Friday, November 2, 2012

Not knowing, complex decisions, Care

Dr.Bragg was in a really long surgery (well in to the night) so I didn't see/talk to her at all today but her NP stopped by this afternoon and we talked for quite a bit about this all similar really to the conversation I had w her other NP yesterday about giving each option a trial period which was something Dr.Bragg talked about on the phone on Mon when she called me (ie if this smaller surgery to remove the 2nd valve didn't work as we hope she'd like to give it a week or two before we did anything else.) and making sure we don't do to many things at once and if something does help not know what it was that helped. Its a good plan to have and I appreciate Dr.Bragg being tentative just need to remind myself one day at a time is better and even though I desperately want to feel better I need to be patient.

I was a little confused talking to Sue about getting out of here as on one hand she said if Dr.Bragg where to decide to do something early next week (seems un-likely) it would be better for me to stay in-patient but then she also said she wasn't sure what Dr.Bragg would want ie my getting out/care and it was probably be better to talk to her when she came around (Sat morning I think) and make sure she thinks the ultrasound was ok (we never heard anything about it from Radiology) and see what her thoughts are ie cont to wait and see or something else.

Admittedly as I've talked about in the past the hardest thing I have always struggled with regarding the medical stuff is simply not knowing a plan or even more so not having a (if even just) tentative timeline for when things might occur. I am the type of person who does well w plans, information and knowledge of when things might happen or what we/my draw are thinking and might consider trying. I think part of that is knowing that the provider(s) care (which I know Dr.Bragg's team does) and even more so being able to arm yourself ahead of time, I suppose to give yourself a distraction and feel like I am doing something (I don't know this one) for my care. Again about the best I can figure to explain my quirks...

I am hoping to be able to talk to Dr.Bragg for a few mind in the morning and see if her thoughts follow along what she was thinking Thursday and if she will let me go home as well regardless if we're waiting and watching (my first guess what she'll chose), trying one of the things previously talked about or?? I always feel more settled when I know a little of her ideas no matter the situation. Thankfully she is patient and seems to like to share her thoughts or possible ideas.

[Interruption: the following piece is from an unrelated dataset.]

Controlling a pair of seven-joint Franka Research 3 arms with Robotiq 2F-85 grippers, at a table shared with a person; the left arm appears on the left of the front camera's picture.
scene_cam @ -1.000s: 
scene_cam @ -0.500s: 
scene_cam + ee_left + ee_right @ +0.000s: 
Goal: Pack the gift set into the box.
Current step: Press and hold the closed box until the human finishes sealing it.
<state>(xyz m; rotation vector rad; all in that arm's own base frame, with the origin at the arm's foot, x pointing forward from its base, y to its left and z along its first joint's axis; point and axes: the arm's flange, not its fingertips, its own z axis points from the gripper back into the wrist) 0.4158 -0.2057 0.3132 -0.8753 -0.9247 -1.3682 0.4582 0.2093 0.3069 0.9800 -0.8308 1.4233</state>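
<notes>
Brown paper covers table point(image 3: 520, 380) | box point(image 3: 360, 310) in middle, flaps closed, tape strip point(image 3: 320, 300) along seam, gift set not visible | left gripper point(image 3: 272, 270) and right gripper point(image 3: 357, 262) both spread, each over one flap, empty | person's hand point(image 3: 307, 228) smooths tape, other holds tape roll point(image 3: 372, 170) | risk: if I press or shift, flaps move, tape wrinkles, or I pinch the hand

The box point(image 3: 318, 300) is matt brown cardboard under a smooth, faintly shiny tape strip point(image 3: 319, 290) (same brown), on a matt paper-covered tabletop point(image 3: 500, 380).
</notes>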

I in all this as usual just desperately want these headaches to GO AWAY! For good! It was a semi-rough day emotionally on top of the physical headache symptoms that very ebb and flow. I try to not focus on the un-knowns to much but today and even yesterday was failing semi-miserably at not having control and not knowing + even the worry am I going to spend the rest of ny life feeling this crummy so much of the time..(obviousmy none of us could answer that anyways as it is ultimately in God's hands). This afternoon my sis happened to call and I vented some to her as well some good friends in the MPS community left sweet messages in text and fb messages trying to cheer me up as they know the roller coaster ups and downs and how hard it is in not having simple answers or easy fixes/solutions.

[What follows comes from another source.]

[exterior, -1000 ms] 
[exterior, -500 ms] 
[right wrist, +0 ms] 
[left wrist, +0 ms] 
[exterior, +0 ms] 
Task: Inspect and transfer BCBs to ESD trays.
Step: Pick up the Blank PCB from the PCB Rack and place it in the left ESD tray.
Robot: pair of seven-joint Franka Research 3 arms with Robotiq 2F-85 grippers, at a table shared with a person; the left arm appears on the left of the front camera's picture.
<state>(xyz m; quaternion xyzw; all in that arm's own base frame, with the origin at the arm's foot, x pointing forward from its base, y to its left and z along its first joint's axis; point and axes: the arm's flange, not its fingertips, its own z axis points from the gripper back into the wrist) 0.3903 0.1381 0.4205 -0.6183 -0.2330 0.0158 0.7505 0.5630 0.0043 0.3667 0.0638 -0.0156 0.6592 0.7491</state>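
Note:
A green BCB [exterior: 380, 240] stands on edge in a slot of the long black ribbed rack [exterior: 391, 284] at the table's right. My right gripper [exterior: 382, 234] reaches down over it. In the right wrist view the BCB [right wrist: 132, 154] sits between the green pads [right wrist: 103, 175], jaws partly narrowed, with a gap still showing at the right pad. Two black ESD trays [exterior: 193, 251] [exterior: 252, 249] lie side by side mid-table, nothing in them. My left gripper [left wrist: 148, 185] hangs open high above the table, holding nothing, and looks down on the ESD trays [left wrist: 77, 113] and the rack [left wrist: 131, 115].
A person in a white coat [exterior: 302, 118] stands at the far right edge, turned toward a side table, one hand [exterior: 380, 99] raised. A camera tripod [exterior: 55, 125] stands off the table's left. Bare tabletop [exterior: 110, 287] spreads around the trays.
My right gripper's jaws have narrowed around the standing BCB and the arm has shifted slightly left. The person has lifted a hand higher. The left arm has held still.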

I am grateful for those friends many whom are parents of MPS kiddos not actual Adults w MPS and for family who cares even though they don't always really get the actual frustration. (There is simply know way one can understand unless you've been in endless decision making, coordinating and day to day-ness of a chronic, complex and very time consuming issues like MPS care.) But my family is still there and tries and for them I am grateful, very grateful!